だけど、どうやってダルクワンディエがトーロップの死を知り、どうやって埋葬場所から遺体を運んだのかは良く分からない。
それに、彼らが見連れて処置を施さなければトーロップは復活しないわけで、オーロラの行動は、ものすごくギャンブル性が高いぞ。

ダルクワンディエの説明により、20年前に学会を追放された彼がノーライト派から「世界の英知を備えた超人を作れ」と持ち掛けられたこと、スーパーコンピュータを母親代わりに知識を吸収して誕生したのがオーロラであること、いざ誕生してみるとダルクワンディエの中で父性愛が芽生えたこと、手放すのを拒否するとノーライト派がゴルスキーを雇ってオーロラを奪ったこと、教主がオーロラを広告塔にしようと企んでいることが説明される。
なぜ今までダルクワンディエが動かなかったのかは、良く分からない。
で、教主はゴルスキーを始末し、ダルクワンディエがオーロラの居場所を言わなかったので射殺し、「トーロップが居場所を知ってるわ」と口にする。そのトーロップはオーロラを見つけ出し、オーロラは出産のために入院する。
で、なんだか良く分からんが、オーロラは出産すると死ぬことになっていたらしく、「双子の父親になって」とトーロップに頼んで死亡する。そこで話は終わっている。
ノーライト派がトーロップを捜し出すとか、トーロップがノーライト派を壊滅させるとか、そんな展開は無いままだ。
いやいや、何も終わっちゃいないぞ。しかも、続編を匂わせるような終わり方ってわけでもないし。

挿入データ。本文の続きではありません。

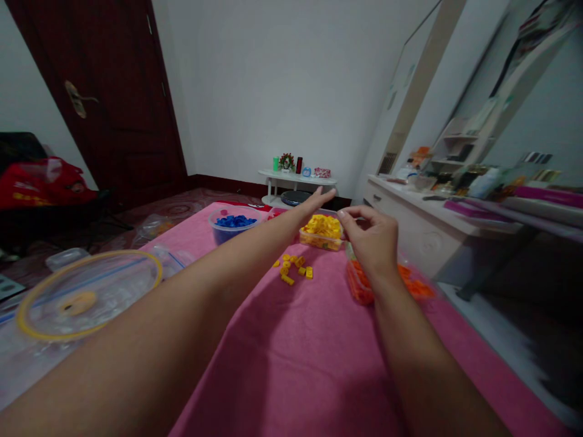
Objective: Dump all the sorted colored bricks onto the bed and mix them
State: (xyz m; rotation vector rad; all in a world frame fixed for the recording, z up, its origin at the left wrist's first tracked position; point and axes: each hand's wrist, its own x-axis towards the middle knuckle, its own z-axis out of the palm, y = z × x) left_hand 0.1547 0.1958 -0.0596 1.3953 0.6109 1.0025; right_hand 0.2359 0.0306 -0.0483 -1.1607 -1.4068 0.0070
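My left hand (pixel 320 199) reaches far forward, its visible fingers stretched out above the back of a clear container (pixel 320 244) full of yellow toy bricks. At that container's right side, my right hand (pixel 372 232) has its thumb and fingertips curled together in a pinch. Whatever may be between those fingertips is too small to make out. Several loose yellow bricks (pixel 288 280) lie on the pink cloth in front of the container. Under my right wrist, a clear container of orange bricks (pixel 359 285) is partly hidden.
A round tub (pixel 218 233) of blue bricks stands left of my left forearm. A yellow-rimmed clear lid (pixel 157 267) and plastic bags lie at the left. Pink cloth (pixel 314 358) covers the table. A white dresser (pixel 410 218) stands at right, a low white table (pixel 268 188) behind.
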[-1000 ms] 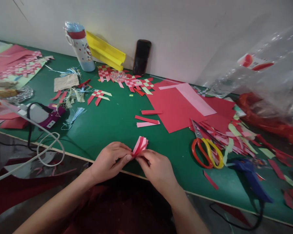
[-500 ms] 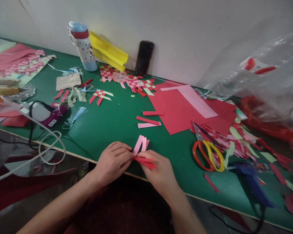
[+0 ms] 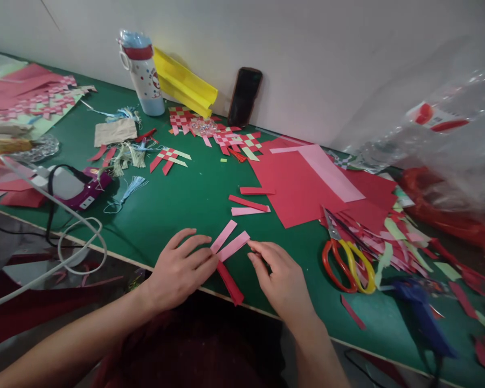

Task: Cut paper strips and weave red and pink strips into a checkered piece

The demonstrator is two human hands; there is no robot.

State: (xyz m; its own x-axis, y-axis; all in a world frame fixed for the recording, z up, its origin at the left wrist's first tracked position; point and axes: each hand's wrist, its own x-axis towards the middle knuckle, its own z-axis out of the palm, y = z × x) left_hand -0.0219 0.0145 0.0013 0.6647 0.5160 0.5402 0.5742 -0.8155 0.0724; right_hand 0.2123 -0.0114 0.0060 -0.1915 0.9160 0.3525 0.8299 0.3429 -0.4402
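Note:
My left hand (image 3: 185, 264) is closed on the joined end of some folded paper strips at the table's front edge. Two pink strips (image 3: 233, 247) fan up and to the right from its fingertips, and a red strip (image 3: 230, 284) slants down over the edge. The crossing point of the strips is partly hidden by my left fingers. At the tip of the right-hand pink strip, my right hand (image 3: 281, 275) has thumb and forefinger close together, seemingly pinching it. Loose red strips (image 3: 248, 203) and a pink strip (image 3: 250, 210) lie just beyond.
Scissors (image 3: 347, 264) and a blue glue gun (image 3: 422, 312) lie to the right, by paper scraps. Red paper sheets (image 3: 295, 188) spread behind. Farther back are a phone (image 3: 245, 97), a bottle (image 3: 146, 81) and woven paper pieces (image 3: 170, 156). A white cable (image 3: 101, 237) loops at left.
My right hand has moved right, off the red strip, to the end of a pink strip. The pink strips have spread apart, and the red strip now points downward.

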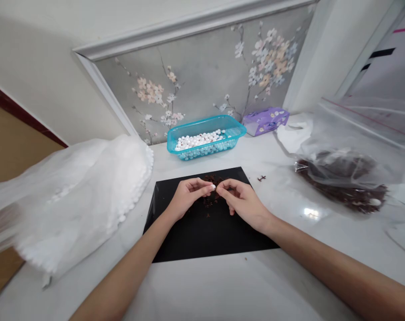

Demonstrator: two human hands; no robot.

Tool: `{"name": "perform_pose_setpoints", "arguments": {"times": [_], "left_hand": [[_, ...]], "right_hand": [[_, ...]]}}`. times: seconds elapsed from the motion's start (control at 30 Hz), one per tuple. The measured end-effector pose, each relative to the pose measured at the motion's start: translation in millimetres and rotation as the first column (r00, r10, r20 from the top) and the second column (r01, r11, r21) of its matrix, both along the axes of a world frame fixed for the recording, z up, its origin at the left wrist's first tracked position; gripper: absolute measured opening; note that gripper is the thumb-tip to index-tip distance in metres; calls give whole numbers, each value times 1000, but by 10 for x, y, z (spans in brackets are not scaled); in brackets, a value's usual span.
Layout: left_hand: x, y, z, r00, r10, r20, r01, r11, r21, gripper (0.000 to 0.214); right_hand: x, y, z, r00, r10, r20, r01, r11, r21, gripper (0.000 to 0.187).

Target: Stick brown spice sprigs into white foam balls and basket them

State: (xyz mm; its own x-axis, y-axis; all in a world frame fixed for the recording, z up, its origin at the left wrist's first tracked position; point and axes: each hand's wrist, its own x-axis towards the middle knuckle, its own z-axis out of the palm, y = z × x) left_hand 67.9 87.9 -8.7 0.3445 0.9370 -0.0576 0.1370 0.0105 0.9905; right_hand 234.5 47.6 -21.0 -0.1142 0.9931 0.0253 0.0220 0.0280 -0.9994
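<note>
Two bare hands over a black mat [202, 236]: left hand [189, 197] with fingers [202, 189] pinching a white bead [213, 187]; right hand [243, 203] with fingers [222, 191] closed just beside it. Dark brown bits [209, 198] on the mat; teal basket [206, 137] of white beads beyond it; plastic bag [341, 180] of brown bits to its right.

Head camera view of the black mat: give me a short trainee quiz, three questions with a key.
1. True or false: the turquoise plastic basket of small white beads stands on the black rectangular mat.
2. What lies on the mat between the left hand and the right hand?
3. Choose one: the clear plastic bag holds A, white beads; B, dark brown bits; C, tissues.

Key: 1 false, it stands beyond the mat; 2 dark brown bits; 3 B.
</note>
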Motion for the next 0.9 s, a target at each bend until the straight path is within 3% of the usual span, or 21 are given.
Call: {"name": "perform_pose_setpoints", "arguments": {"times": [0.57, 0.9], "left_hand": [[-27, 19, -51, 1000, -12, -1, 12, 1000, -6, 22], [-52, 40, -65, 999, -43, -6, 43, 999, -2, 23]], "right_hand": [[4, 2, -74, 1000, 2, -26, -1, 1000, 32, 26], [-14, 1, -91, 999, -5, 52, 2, 998, 58, 26]]}}
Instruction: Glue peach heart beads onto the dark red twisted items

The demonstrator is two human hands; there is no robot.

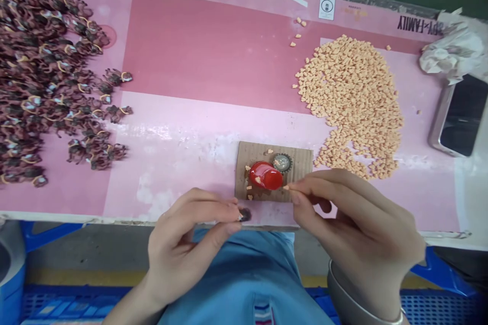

監督は『クリムゾン・リバー』『ゴシカ』のマチュー・カソヴィッツだが、彼の思い通りには撮影できた部分は皆無らしく、インタビューを受けて「酷い映画だ」と言っている。
製作した20世紀FOXが撮影現場に弁護士を派遣して細かく口を出した上、2時間40分あるはずの映画を90分に短縮してしまったらしい。
そのせいで、「子供たちをちゃんと教育することが、地球の未来に繋がる」というテーマも全く分からない状態にされてしまったそうだ。

なるほど、そう言われてみれば、20世紀FOXが深く考えず、多くの場面を適当にカットしたんだろうなあという形跡が窺える。
登場人物の行動が支離滅裂になっていたり、やたらと意味不明な箇所が多かったりするのは、そういう理由だろう。
だからマチュー・カソヴィッツが腹を立てるのも分からないではない。
ただし、この映画を2時間40分の尺で作っている時点で間違いじゃないのかという気もする。
そもそも、ヴィン・ディーゼル主演のアクション映画に、高尚なテーマなんか要らんだろ。
「高尚なテーマ性を持った2時間40分のヴィン・ディーゼル主演作」を作っている時点で、「そりゃアンタにも非はあるよ」と言いたくなってしまう。